Harold Pease, Ph. D.

Special to Village News

There are at least two sides to every story, globalists own all six of the major news outlets, thus, mostly globalist news is presented in America. When censorship prevails, there exists but one side.

The Deep State media still refuse to share two important aspects of the Ukrainian / Russian story, Ukraine’s connection to the New World Order and NATO’s roll in provoking Russia. As to the first, http://www.LibertyUnderfire.com formally published, “Putin is Destroying the New World Order in Ukraine.” The other presents NATO as the foundational cause of the conflict.

Cold War history, foreign to most millennial journalists, cannot be omitted. The facts presented here can easily be verified, not by a non-degreed fact checker employed to discredit any view outside the globalist view, but by a common 20th century textbook or encyclopedia.

NATO, the North Atlantic Treaty Organization, was formed April 4, 1949, after World War II as a security alliance against further expansion of socialist/communist countries via Russia. In 1917, Vladimir Lenin, followed by Joseph Stalin, consolidated its neighbors, becoming the Union of Soviet Socialist Republics, or USSR. Article V of the NATO military alliance agreement obligated all 12 signatory nations to treat an attack on one country as an attack on all.

Russia correctly saw the alliance as a threat to its socialist interests.
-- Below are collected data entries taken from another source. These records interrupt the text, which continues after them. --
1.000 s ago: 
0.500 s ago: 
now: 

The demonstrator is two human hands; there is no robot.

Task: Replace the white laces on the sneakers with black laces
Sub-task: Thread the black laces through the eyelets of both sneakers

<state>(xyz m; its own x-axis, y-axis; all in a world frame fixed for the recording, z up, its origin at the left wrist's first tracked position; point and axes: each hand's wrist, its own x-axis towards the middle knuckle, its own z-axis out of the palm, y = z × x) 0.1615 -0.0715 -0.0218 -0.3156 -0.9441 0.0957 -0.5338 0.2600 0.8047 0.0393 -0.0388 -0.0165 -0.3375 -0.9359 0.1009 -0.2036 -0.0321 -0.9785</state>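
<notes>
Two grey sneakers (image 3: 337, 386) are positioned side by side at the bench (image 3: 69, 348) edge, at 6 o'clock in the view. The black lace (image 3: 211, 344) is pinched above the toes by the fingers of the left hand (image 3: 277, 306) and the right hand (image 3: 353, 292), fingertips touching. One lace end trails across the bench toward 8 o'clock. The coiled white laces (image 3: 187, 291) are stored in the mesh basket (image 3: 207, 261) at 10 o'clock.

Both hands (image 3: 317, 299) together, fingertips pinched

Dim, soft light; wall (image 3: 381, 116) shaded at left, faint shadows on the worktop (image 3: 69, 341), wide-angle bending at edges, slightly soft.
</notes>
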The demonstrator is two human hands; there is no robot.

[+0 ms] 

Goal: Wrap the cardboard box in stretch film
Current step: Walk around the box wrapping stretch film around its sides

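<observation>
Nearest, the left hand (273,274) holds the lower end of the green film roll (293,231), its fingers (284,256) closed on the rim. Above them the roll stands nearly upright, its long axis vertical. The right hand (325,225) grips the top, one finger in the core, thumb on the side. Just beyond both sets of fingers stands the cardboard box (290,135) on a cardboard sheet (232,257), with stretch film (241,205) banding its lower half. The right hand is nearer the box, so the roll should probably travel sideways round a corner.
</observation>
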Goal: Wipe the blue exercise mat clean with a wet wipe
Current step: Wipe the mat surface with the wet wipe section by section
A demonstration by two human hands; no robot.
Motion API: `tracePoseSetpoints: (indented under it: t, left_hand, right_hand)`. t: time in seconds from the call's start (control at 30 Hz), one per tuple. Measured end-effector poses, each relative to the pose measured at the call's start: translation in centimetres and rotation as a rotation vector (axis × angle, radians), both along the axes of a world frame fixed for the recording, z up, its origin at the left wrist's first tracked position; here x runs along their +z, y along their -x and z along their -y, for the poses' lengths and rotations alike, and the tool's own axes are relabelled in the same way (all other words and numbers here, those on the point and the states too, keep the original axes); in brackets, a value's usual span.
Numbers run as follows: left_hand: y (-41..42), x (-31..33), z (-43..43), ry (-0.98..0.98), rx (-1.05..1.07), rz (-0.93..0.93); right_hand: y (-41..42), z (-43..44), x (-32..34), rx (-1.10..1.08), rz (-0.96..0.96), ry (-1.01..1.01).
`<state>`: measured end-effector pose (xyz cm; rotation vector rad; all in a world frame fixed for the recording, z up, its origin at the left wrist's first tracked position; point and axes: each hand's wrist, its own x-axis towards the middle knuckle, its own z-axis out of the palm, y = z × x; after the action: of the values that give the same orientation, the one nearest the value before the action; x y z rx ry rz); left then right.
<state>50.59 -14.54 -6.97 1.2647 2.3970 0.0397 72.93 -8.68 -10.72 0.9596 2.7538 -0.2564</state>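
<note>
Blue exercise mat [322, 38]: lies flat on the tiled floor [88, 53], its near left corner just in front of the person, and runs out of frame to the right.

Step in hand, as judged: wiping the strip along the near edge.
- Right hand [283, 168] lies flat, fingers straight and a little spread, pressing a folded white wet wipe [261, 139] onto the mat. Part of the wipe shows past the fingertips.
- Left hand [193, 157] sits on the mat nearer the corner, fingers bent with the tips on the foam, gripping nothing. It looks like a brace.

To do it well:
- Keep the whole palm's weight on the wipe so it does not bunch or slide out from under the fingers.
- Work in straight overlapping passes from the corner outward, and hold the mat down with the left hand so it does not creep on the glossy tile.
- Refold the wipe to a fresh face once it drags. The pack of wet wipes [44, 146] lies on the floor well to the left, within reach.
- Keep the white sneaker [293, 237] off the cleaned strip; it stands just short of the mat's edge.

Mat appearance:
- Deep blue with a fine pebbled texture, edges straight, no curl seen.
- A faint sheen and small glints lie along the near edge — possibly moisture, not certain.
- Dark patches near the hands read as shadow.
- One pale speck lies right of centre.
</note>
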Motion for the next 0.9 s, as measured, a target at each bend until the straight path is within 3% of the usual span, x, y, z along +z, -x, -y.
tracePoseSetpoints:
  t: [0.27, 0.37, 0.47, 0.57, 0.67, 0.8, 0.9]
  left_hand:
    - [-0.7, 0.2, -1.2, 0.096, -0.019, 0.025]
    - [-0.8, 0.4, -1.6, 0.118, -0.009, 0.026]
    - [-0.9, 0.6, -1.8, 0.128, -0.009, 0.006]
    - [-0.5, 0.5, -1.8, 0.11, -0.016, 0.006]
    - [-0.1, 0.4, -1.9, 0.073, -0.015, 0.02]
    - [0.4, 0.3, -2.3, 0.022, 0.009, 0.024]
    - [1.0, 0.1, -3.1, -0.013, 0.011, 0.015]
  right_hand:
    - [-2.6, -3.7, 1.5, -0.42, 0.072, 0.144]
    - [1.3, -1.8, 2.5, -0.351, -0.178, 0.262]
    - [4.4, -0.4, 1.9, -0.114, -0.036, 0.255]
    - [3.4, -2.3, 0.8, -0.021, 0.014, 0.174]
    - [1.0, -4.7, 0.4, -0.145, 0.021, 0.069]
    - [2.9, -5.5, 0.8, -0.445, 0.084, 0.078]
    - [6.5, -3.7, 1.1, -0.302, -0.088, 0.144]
In response, she created the Warsaw Pact in 1955 to counter NATO, comprising eight surrounding nations. They too adopted the philosophy – an attack on one by the West is an attack on all. Its eight members were: Albania, Bulgaria, Czechoslovakia, East Germany, Hungary, Poland, Romania and Russia.

A standoff between the NATO, “freedom” nations, and the Warsaw Pact, socialist nations, lasted for the next 36 years. The Berlin wall collapsed in 1989 and two years later, in 1991, the Soviet Union disintegrated under Russian President Mikhail Gorbachev.

A unified Germany was looking to join one or the other alliance. President George H.W. Bush wanted to ensure Germany joined NATO and made an offer to Russian President Mikhail Gorbachev. That offer “suggested if Germany became a NATO member, NATO would stop expanding ‘not one inch eastward’ – no new members. Recently, the U.S. said it made no such promise, that no such agreement was ever struck, but hundreds of memos, meeting minutes and transcripts from U.S. archives indicate otherwise.”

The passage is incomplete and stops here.